1 2 Previous Next 27 Replies Latest reply: Aug 11, 2009 4:35 PM by 666352 Go to original post RSS
      • 15. Re: analytic sql question
        Rob van Wijk
        metzguar wrote:
        And it works.
        Not ...

        Please look what happens when I add an extra row:
        SQL> create table mytable (time,myuser,value)
          2  as
          3  select 1 col1, 'A' col2, 'X' col3 from dual union all
          4  select 2 col1, 'A' col2, 'X' col3 from dual union all
          5  select 3 col1, 'B' col2, 'Y' col3 from dual union all
          6  select 4 col1, 'B' col2, 'Y' col3 from dual union all
          7  select 5 col1, 'A' col2, 'X' col3 from dual union all
          8  select 5 col1, 'B' col2, 'X' col3 from dual union all
          9  select 6 col1, 'A' col2, 'Y' col3 from dual union all
         10  select 7 col1, 'B' col2, 'Y' col3 from dual union all
         11  select 7 col1, 'A' col2, 'Y' col3 from dual union all
         12  select 8 col1, 'A' col2, 'Y' col3 from dual
         13  /
        
        Tabel is aangemaakt.
        
        SQL> select min(time) start_time
          2       , max(time) end_time
          3       , myuser
          4       , value
          5    from ( select time
          6                , myuser
          7                , value
          8                , sum(new_group_ind) over (partition by myuser,value order by time) grp
          9             from ( select time
         10                         , myuser
         11                         , value
         12                         , case lag(time) over (partition by myuser,value order by time) when time-1 then 0 else 1 end new_group_ind
        
         13                      from mytable
         14                  )
         15         )
         16   group by grp
         17       , myuser
         18       , value
         19   order by myuser
         20       , start_time
         21  /
        
        START_TIME   END_TIME M V
        ---------- ---------- - -
                 1          2 A X
                 5          5 A X
                 6          8 A Y
                 3          4 B Y
                 5          5 B X
                 7          7 B Y
        
        6 rijen zijn geselecteerd.
        
        SQL> SELECT time AS "START_TIME"
          2       , NVL(next_time, time) AS "END_TIME"
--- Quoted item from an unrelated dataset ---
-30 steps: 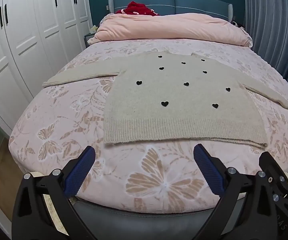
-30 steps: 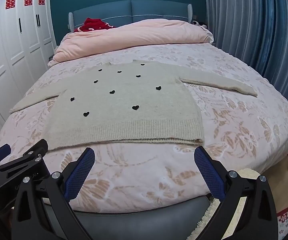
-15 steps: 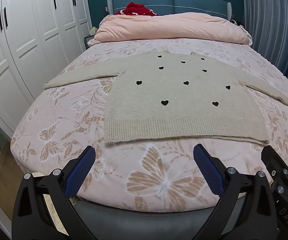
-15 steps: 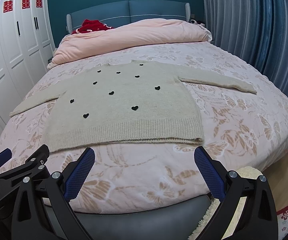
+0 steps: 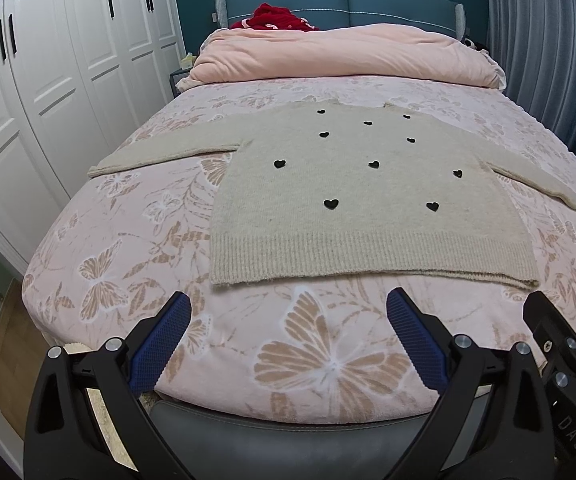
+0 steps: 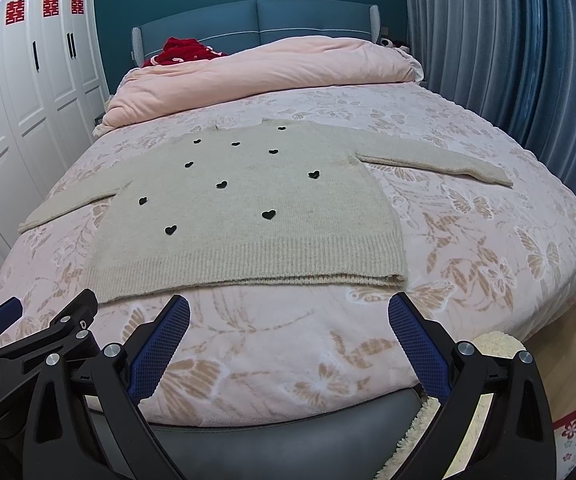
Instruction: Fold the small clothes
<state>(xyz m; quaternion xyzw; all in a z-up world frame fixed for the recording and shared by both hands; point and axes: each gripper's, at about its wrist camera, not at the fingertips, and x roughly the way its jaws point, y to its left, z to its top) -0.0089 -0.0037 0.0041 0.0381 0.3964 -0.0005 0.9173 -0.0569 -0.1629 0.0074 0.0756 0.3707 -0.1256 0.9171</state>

          3       , myuser AS "USER"
          4       , value AS "VALUE"
          5    FROM ( SELECT time
          6                , myuser
          7                , value
          8                , ROW_NUMBER() OVER (PARTITION BY myuser, value ORDER BY time) AS rn
          9                , LEAD(time) OVER(PARTITION BY myuser, value ORDER BY time) AS next_time
         10             FROM mytable
         11         )
         12   WHERE MOD(rn, 2) = 1
         13   ORDER BY 3
         14       , 1
         15  /
        
        START_TIME   END_TIME U V
        ---------- ---------- - -
                 1          2 A X
                 5          5 A X
                 6          7 A Y
                 8          8 A Y
                 3          4 B Y
                 5          5 B X
                 7          7 B Y
        
        7 rijen zijn geselecteerd.
        Regards,
        Rob.
        • 16. Re: analytic sql question
          Rob van Wijk
          metzguar wrote:
          1 2 A X
          3 4 A X
          5 5 A X
          And this should be one line (1,5,'A','X').
          • 17. Re: analytic sql question
            Aketi Jyuuzou
            create table mytable (time,myuser,value) as
            select 1 col1, 'A' col2, 'X' col3 from dual union all
            select 2 col1, 'A' col2, 'X' col3 from dual union all
            select 3 col1, 'B' col2, 'Y' col3 from dual union all
            select 4 col1, 'B' col2, 'Y' col3 from dual union all
            select 5 col1, 'A' col2, 'X' col3 from dual union all
            select 5 col1, 'B' col2, 'X' col3 from dual union all
            select 6 col1, 'A' col2, 'Y' col3 from dual union all
            select 7 col1, 'B' col2, 'Y' col3 from dual union all
            select 7 col1, 'A' col2, 'Y' col3 from dual union all
            select 8 col1, 'A' col2, 'Y' col3 from dual;
            
            select min(time),max(time),myuser,value
            from (select time,myuser,value,
                   dense_rank() over(order by time)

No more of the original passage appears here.